Over the years, sightings of the tall, broad-shouldered artist Doug Ross—complete with his signature Converse high-tops, of which he owned a rainbow’s array—became a common fixture in downtown Santa Cruz.
“He was like this big, gentle giant kind of guy, and I always think of him walking around downtown,” says Matthew Swinnerton of Event Santa Cruz. “No matter what, he would always stop. I think it took a while for him to get from where he was going, from Pacific Avenue back to Cruzioworks [where he was one of the first coworkers to set up residency], because he’d just walk and talk with you.”
But Ross could also be spotted on a remote beach, wearing rubber boots and wielding a giant net to rescue a sick or entangled sea lion, as a trained volunteer for the Marine Mammal Center (MMC). Or at the helm of the Whale Entanglement Team’s (WET) 40-foot Albin, in pursuit of a humpback mired by a crab pot line. Or down at the harbor, checking on a sea-water-dissolving device he engineered for whale rescue efforts in Hawaii. Or pouring some of his homemade grappa for friends at a First Friday art show. Or, most recently, clearing his throat to practice his next presentation speech with his Toastmasters group.

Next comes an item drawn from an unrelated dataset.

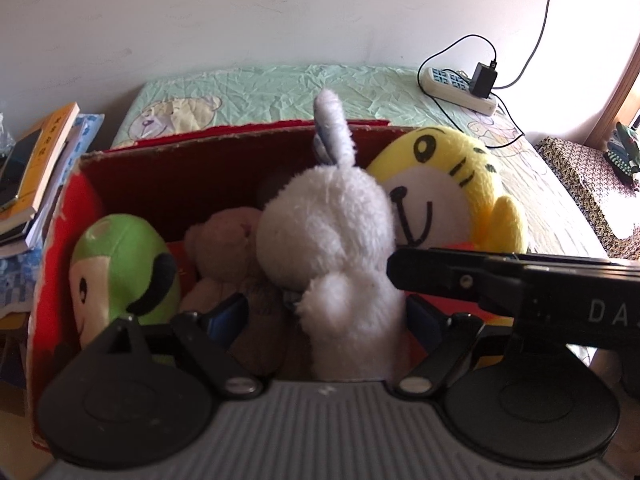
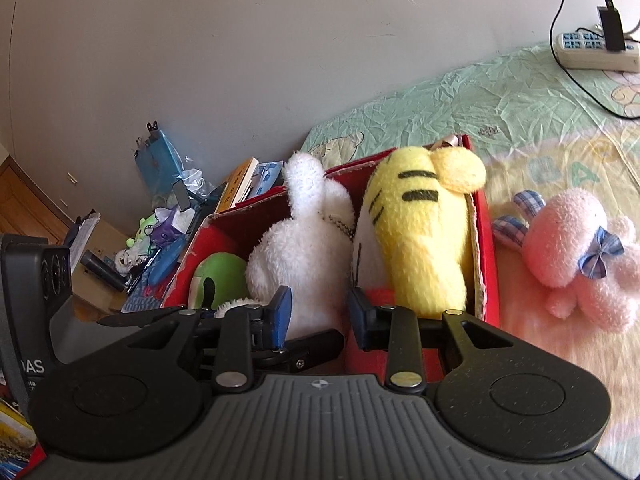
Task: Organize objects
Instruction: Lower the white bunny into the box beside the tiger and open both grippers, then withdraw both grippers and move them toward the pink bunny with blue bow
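Note:
A red cardboard box (image 1: 180, 168) on the bed holds several plush toys: a green one (image 1: 124, 268), a brown bear (image 1: 228, 252), a white rabbit (image 1: 332, 240) and a yellow tiger (image 1: 444, 184). My left gripper (image 1: 326, 312) is open, its jaws on either side of the white rabbit's lower body over the box. My right gripper (image 2: 320, 312) is open just above the near box wall (image 2: 486, 264), beside the white rabbit (image 2: 300, 240) and yellow tiger (image 2: 420, 240). A pink plush rabbit (image 2: 576, 256) lies on the bed right of the box.
A power strip (image 1: 460, 88) with a charger and cables lies at the far right of the green sheet (image 1: 260, 88). Books (image 1: 36, 168) are stacked left of the box. A cluttered desk (image 2: 132, 248) stands beyond. The wall is behind.

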Demonstrator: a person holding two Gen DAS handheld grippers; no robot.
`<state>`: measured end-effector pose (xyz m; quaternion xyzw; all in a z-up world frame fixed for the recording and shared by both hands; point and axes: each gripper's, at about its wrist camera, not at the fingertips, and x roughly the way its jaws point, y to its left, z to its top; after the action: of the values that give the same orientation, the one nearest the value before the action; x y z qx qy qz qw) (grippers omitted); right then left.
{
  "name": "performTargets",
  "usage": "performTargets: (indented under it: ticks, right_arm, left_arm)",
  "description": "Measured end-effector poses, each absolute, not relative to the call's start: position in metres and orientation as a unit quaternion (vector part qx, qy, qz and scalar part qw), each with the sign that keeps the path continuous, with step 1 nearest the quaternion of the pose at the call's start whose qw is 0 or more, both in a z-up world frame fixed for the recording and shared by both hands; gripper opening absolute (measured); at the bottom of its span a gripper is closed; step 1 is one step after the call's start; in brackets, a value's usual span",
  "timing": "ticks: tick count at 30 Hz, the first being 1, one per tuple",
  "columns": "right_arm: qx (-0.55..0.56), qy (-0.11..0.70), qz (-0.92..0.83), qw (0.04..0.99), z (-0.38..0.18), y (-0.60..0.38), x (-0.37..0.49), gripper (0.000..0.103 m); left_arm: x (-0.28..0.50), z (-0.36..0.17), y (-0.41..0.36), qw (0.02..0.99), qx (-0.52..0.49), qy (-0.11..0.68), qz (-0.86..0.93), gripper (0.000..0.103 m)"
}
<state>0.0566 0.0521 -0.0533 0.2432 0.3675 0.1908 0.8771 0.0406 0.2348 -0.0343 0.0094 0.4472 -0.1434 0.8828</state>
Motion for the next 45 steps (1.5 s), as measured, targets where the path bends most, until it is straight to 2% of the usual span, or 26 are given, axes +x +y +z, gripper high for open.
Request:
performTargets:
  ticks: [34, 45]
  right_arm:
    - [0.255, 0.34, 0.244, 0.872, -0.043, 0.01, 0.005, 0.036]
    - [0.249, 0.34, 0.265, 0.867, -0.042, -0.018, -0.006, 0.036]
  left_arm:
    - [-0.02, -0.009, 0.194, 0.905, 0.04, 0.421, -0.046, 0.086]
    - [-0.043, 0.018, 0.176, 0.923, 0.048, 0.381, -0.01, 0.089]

The reality is that Ross wore many hats, or shoes, if you will, and the heartbreak brought by his unexpected passing in December, at the age of 55, is of a magnitude that shakes not just the local art world, but the entire community.
Ross, who was voted Best Artist by GT readers in this year’s Best Of contest will also be honored in the NEXTies awards on March 24, with the Artist of the Year award memorialized in his name. “Because we thought his legacy is so strong in our community,” says Swinnerton, who is also organizer of the NEXTies.

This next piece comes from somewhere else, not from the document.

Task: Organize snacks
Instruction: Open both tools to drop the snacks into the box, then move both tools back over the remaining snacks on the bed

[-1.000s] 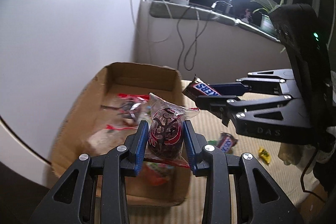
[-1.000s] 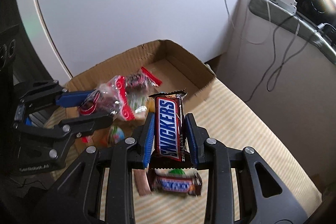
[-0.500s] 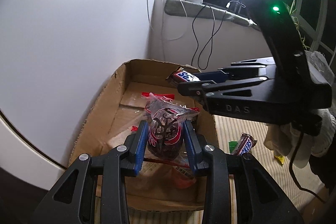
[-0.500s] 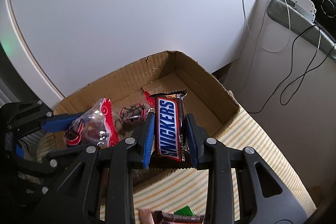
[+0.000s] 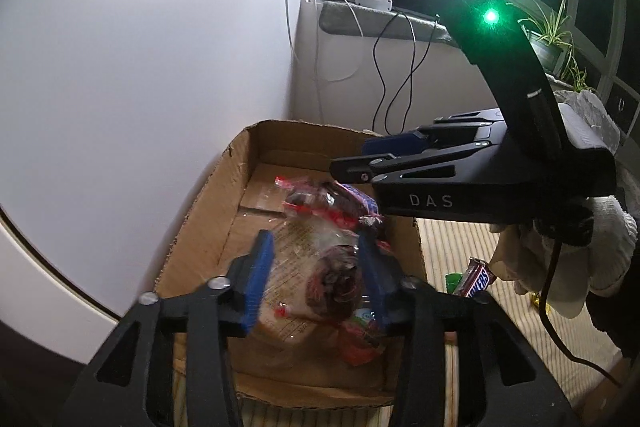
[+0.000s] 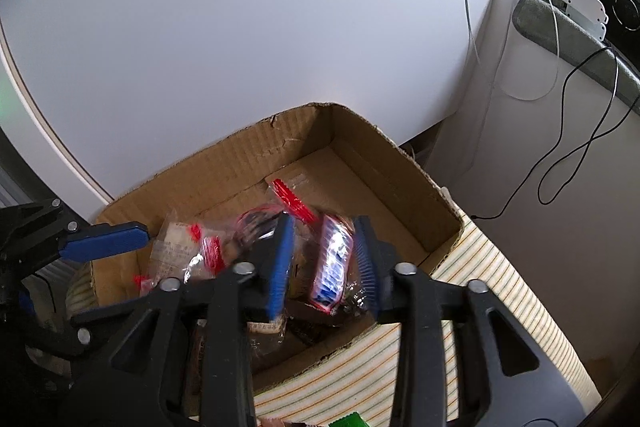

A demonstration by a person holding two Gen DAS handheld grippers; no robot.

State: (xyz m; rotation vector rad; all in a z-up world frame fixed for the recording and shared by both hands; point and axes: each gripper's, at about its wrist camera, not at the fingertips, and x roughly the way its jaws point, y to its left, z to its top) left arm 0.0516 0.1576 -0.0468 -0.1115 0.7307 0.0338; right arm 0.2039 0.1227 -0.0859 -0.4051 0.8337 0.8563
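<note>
left gripper open wide over cardboard box, holding nothing; dark red-wrapped candy lies blurred in box between its fingers. right gripper also spread open over box, empty; snickers bar blurred between its fingers, long axis pointing away from camera, in or just above the box, cannot tell. other wrapped snacks piled inside. second snickers on striped tabletop right of box.

My left wrist camera looks down from close above the cardboard box, toward the window corner. My right wrist camera faces the wall over the same box; both views share its inside.
</note>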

Ross donated countless hours volunteering, collaborating with many local businesses and makers and designing art to benefit several nonprofits—from the MMC and WET to the Santa Cruz Bat Conservancy, the Santa Cruz Arts Council, and others. But, in many cases, he was just getting started.
‘MAKE STUFF, RESCUE ANIMALS’
“In another life, he would have been a scientist,” says Ginger Mosney, Ross’ wife and partner for just shy of 30 years. “He loved working with biologists. It was an outlet for that side of him and he saw it was needed.”
She’s standing in her sunny kitchen in midtown, an early craftsman-style house with arched entryways reminiscent of the lines in Ross’s artwork. Open doors let the breeze through. Though she and Ross left their native Toronto, where they met working in her uncle’s framing shop, more than 25 years ago, her Canadian accent comes through whenever she says “about.” A horseback rider and animal lover herself, Mosney also helped Ross with his business. “Doug and I had a really similar aesthetic. We like all the same things, and we hate all the same things,” she says. About 9 years into dating, the two married in Vegas on Halloween—she dressed as a banana, he a gorilla.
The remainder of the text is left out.